▶ _Activity_:
Somewhere below, one line contains "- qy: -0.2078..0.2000" and a later line contains "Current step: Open". Output those two lines and everything between them exactly, and nothing else.

▶ _Material provided_:
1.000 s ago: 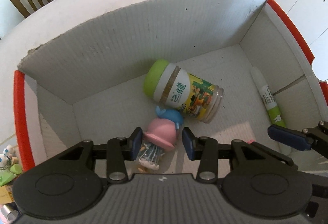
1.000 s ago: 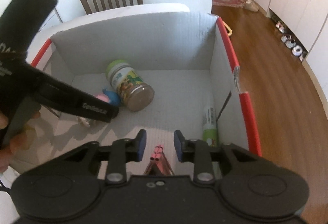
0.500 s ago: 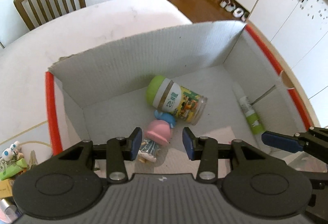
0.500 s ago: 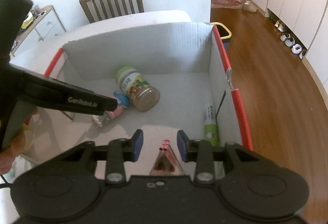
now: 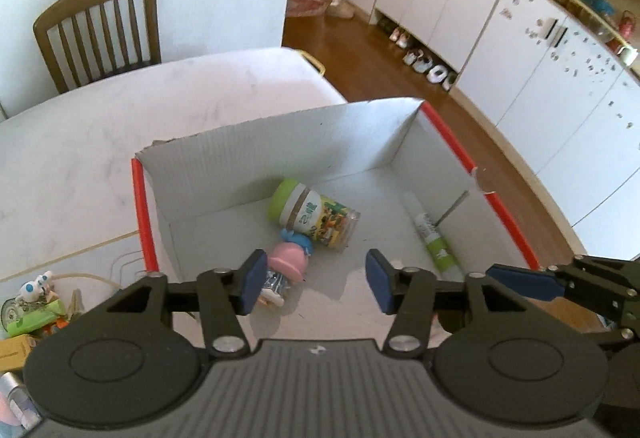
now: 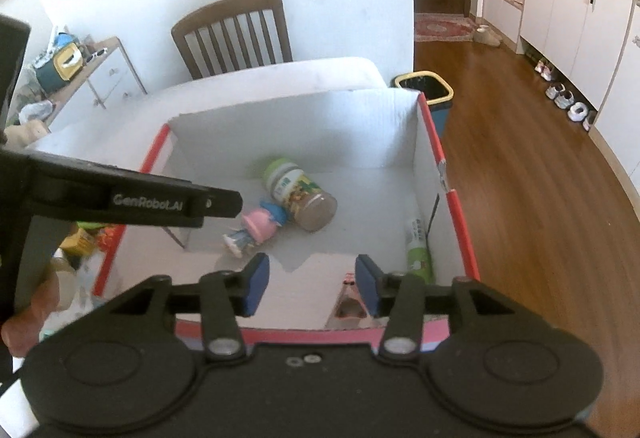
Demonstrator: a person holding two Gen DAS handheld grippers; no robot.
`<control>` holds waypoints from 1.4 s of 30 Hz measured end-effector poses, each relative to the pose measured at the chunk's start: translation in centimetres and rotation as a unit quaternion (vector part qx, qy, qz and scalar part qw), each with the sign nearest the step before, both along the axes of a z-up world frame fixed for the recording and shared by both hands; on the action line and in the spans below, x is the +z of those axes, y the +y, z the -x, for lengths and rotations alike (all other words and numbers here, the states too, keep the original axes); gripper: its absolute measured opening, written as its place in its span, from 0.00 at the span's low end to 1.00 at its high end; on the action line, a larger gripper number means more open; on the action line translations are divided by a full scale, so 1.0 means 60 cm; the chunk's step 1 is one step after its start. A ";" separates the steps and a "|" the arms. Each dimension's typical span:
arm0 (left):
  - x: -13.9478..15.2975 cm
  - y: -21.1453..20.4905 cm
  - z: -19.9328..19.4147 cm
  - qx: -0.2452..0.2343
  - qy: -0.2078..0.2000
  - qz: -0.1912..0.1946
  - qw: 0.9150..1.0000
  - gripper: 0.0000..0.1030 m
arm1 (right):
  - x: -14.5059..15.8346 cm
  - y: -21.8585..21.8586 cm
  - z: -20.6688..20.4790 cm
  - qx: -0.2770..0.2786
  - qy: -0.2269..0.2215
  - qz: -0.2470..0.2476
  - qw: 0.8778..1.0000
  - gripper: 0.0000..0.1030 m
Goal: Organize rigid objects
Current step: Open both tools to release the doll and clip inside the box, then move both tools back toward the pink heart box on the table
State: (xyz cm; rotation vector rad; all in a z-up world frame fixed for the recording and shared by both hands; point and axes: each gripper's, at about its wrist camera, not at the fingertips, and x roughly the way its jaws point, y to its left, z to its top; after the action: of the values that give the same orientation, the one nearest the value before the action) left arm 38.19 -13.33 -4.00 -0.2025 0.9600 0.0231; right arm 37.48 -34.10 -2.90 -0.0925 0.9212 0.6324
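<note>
While both jaws are opening with nothing between them, left gripper (image 5: 314,280) and right gripper (image 6: 310,284) hang above the box (image 5: 256,153), where jar (image 5: 316,215), figurine (image 5: 286,268) and tube (image 5: 434,244) lie

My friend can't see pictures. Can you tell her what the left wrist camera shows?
The left gripper, jaws opening with nothing between them, hangs over a white cardboard box on a table. In the box lie a green-lidded jar, a pink-hatted toy figure touching it, and a glue stick by the right wall.
</note>
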 end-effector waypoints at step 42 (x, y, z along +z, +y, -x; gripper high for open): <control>0.073 0.234 0.334 -0.007 -0.114 -0.007 0.993 0.84 | 0.046 0.177 0.274 0.045 -0.063 -0.061 0.995 0.96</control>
State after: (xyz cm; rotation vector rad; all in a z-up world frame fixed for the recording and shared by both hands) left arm 18.12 0.69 0.39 -0.1804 0.7326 -0.0064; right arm 21.04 -23.50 -0.16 -0.0650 0.7583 0.7570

▶ _Task response_:
  - qy: -0.2078..0.2000
  - qz: -0.1912..0.1946
  - qw: 0.9150..1.0000
  - gripper: 0.0000..0.1030 m
arm1 (right):
  - x: -14.5059..15.8346 cm
  - y: -21.8585..21.8586 cm
  - z: -20.6688..20.4790 cm
  - qx: -0.2770..0.2786
  - qy: -0.2269..0.2215
  - qz: -0.2470..0.2476
  - qw: 0.8778..1.0000
  - gripper: 0.0000..0.1030 m
Goal: Organize rigid objects
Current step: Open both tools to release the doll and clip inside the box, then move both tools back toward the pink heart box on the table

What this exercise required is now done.